• _The problem_
In the records below, which lines include "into"? Copy them.

• _Records from a collection_
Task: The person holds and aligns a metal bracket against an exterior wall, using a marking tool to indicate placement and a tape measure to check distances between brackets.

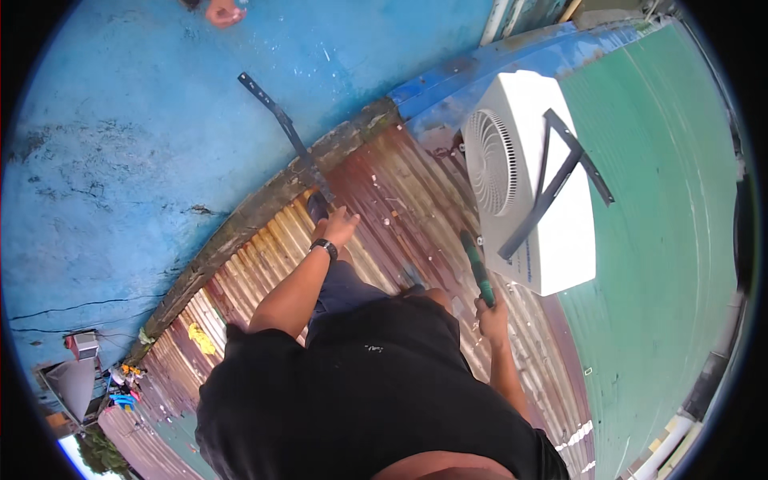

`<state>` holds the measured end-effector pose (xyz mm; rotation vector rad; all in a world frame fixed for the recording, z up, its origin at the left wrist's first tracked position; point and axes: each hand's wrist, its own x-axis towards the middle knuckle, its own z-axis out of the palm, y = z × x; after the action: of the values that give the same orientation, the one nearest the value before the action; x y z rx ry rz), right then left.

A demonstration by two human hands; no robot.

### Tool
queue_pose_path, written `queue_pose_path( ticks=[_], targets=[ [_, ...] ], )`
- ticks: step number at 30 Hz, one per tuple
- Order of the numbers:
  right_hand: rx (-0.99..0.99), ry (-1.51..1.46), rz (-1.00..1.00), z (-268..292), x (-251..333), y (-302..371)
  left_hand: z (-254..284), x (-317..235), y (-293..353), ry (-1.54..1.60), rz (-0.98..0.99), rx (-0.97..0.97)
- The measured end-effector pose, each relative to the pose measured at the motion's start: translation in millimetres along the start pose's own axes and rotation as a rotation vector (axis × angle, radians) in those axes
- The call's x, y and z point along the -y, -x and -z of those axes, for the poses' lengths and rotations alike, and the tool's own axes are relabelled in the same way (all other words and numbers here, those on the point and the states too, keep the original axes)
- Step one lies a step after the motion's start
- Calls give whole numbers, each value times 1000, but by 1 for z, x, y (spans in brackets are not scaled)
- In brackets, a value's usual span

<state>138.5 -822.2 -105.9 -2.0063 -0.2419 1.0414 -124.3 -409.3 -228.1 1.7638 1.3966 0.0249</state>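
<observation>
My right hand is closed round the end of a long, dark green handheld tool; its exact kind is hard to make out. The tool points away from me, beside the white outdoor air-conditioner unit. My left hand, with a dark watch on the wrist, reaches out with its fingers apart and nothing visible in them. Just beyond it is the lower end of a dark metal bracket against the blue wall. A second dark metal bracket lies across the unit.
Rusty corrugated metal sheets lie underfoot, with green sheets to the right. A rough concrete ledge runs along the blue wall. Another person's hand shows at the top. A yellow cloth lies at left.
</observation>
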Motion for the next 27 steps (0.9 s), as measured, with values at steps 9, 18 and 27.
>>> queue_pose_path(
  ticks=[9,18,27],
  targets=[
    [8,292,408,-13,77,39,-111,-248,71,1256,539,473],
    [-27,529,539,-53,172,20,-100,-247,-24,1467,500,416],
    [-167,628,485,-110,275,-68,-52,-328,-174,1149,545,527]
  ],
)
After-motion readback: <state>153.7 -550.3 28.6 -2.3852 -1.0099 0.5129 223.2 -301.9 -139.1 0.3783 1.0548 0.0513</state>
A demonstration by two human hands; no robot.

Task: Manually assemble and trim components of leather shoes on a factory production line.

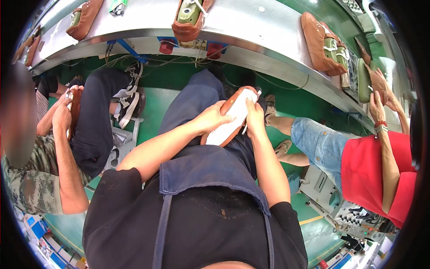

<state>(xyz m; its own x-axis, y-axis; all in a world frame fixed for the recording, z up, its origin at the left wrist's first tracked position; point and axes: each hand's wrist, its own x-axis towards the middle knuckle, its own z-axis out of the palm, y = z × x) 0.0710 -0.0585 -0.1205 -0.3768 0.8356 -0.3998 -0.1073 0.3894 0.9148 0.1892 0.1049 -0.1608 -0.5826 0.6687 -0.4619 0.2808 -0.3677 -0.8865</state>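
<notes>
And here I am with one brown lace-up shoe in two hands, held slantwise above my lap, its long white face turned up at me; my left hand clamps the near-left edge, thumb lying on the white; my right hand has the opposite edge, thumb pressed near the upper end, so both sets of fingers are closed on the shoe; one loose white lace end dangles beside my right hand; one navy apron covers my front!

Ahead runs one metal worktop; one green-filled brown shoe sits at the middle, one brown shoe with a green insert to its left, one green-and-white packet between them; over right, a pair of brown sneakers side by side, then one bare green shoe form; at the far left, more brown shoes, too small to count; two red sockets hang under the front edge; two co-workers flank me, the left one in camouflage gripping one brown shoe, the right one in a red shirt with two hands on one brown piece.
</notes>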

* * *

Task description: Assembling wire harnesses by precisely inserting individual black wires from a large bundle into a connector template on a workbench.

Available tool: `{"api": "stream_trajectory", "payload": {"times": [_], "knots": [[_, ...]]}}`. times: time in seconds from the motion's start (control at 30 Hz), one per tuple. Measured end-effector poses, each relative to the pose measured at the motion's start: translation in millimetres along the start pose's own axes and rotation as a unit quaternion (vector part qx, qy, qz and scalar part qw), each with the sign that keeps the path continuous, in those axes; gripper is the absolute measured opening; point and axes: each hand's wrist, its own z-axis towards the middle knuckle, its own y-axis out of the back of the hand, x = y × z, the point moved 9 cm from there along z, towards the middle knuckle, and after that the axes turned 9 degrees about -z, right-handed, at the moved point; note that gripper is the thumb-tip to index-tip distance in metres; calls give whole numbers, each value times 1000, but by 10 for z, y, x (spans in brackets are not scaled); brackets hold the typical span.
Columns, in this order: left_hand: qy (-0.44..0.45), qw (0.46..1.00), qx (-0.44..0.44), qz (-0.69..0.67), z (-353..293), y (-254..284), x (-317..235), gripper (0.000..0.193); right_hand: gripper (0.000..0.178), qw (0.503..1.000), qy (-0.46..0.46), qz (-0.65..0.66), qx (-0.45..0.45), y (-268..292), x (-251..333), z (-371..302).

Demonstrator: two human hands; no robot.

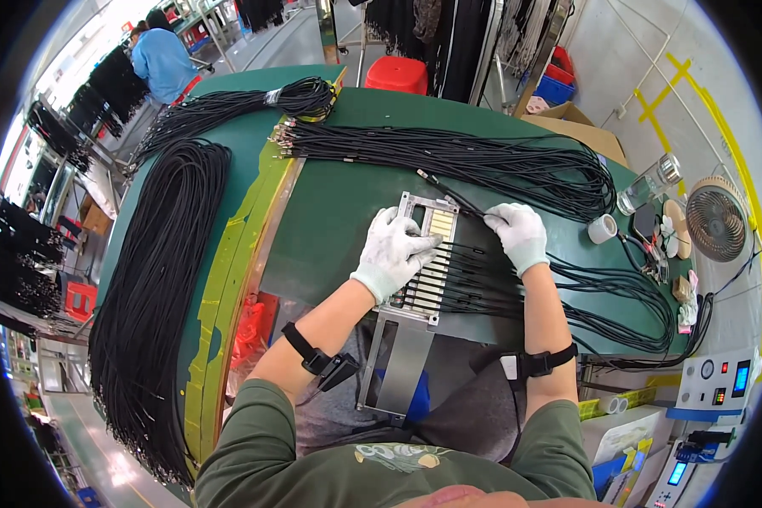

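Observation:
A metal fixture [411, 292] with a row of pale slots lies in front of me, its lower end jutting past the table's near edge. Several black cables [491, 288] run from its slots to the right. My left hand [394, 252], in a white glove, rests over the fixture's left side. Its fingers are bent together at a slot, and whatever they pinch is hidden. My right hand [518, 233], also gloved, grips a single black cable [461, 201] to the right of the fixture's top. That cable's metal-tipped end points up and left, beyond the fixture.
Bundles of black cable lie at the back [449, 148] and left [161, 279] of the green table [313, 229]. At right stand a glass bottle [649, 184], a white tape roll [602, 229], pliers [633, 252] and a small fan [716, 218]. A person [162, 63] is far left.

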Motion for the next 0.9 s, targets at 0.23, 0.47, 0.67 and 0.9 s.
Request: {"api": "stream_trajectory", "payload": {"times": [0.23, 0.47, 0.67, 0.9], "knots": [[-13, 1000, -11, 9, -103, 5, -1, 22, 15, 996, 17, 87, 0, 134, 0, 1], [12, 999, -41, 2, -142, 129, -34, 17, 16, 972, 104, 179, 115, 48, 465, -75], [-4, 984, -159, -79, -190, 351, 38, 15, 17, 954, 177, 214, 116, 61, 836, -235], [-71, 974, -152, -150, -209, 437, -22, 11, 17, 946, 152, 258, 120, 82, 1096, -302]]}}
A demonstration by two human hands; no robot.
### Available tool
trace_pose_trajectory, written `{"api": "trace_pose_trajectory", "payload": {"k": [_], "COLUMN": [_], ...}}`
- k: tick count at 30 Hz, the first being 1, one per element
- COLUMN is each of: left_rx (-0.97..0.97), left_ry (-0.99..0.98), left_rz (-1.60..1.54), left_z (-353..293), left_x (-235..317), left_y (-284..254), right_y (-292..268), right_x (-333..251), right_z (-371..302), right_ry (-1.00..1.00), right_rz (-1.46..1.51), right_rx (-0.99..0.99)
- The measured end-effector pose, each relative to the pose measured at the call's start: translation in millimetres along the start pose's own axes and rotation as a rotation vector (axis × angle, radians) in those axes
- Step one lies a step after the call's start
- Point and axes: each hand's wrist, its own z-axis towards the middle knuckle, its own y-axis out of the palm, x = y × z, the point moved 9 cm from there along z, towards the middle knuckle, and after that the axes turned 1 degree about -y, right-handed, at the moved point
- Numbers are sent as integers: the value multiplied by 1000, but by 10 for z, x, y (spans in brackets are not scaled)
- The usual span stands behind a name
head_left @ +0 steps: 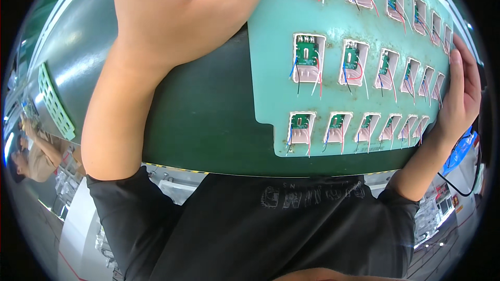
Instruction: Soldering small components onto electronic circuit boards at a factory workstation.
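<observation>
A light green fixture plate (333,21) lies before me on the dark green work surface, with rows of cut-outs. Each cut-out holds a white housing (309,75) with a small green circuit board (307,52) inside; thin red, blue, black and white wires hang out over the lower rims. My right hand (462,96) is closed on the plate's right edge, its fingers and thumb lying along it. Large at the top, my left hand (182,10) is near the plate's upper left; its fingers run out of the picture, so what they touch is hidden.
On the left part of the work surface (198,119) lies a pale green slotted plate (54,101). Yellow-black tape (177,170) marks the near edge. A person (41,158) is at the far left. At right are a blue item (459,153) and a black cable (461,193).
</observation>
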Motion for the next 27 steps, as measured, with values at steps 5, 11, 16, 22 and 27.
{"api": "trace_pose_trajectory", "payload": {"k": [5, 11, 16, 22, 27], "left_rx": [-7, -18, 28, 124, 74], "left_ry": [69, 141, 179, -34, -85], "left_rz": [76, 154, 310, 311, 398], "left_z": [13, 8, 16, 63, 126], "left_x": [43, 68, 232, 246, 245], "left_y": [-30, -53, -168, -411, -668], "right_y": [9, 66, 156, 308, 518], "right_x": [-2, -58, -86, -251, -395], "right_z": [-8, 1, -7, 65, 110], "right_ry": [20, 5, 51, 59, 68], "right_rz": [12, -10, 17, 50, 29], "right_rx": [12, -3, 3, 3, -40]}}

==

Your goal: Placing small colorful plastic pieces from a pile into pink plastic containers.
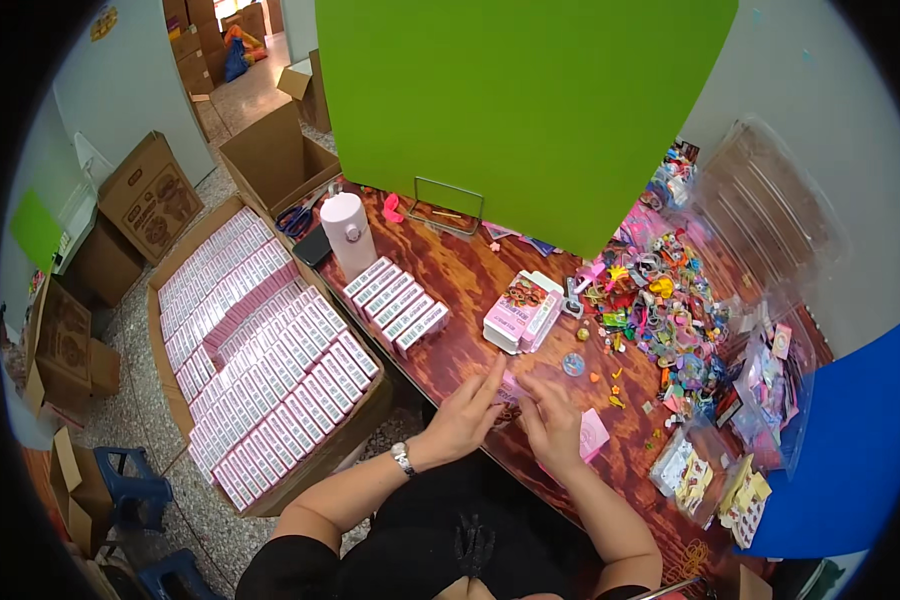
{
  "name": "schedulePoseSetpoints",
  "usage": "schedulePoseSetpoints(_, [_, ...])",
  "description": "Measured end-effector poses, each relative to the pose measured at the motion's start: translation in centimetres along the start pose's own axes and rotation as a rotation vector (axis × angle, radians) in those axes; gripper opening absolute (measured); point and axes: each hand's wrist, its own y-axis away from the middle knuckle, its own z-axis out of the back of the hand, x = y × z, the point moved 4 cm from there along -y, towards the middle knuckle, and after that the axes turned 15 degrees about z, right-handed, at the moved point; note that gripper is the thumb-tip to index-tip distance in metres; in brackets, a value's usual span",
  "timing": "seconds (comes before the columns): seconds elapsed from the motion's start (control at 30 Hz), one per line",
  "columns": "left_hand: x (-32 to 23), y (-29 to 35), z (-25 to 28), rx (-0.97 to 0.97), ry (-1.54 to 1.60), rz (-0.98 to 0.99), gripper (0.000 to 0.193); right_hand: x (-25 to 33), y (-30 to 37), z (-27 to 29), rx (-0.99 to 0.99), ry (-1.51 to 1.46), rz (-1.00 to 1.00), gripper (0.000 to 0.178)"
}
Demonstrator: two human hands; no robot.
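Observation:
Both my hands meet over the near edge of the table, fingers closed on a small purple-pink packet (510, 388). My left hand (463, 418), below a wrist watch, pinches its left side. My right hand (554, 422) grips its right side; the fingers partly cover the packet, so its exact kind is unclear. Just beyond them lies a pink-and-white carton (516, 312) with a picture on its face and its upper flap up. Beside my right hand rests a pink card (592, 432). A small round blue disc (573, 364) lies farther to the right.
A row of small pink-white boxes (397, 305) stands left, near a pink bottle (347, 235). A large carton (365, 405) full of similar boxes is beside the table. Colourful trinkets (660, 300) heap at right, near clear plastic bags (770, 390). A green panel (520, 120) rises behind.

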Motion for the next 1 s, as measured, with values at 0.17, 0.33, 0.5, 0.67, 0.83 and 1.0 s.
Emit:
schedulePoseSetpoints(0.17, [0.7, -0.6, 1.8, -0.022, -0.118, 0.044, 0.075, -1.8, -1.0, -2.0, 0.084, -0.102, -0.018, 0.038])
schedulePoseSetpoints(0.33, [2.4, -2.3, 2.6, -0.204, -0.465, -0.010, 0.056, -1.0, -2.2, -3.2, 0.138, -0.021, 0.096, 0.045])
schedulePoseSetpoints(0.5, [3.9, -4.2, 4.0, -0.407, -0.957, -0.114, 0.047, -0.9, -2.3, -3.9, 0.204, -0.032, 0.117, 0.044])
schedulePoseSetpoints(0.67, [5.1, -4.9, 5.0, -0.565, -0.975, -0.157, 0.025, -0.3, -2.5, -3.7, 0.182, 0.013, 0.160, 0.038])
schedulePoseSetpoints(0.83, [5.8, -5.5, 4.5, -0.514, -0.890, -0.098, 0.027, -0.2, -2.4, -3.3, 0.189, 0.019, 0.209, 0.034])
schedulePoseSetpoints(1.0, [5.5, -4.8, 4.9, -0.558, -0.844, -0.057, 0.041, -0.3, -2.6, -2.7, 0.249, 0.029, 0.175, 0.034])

• _Exercise result_
Task description: Assembling wire harnesses by precisely inserting individual black wires from a large bundle into a connector template on a workbench.
Your goal: Placing small colorful plastic pieces from a pile into pink plastic containers.

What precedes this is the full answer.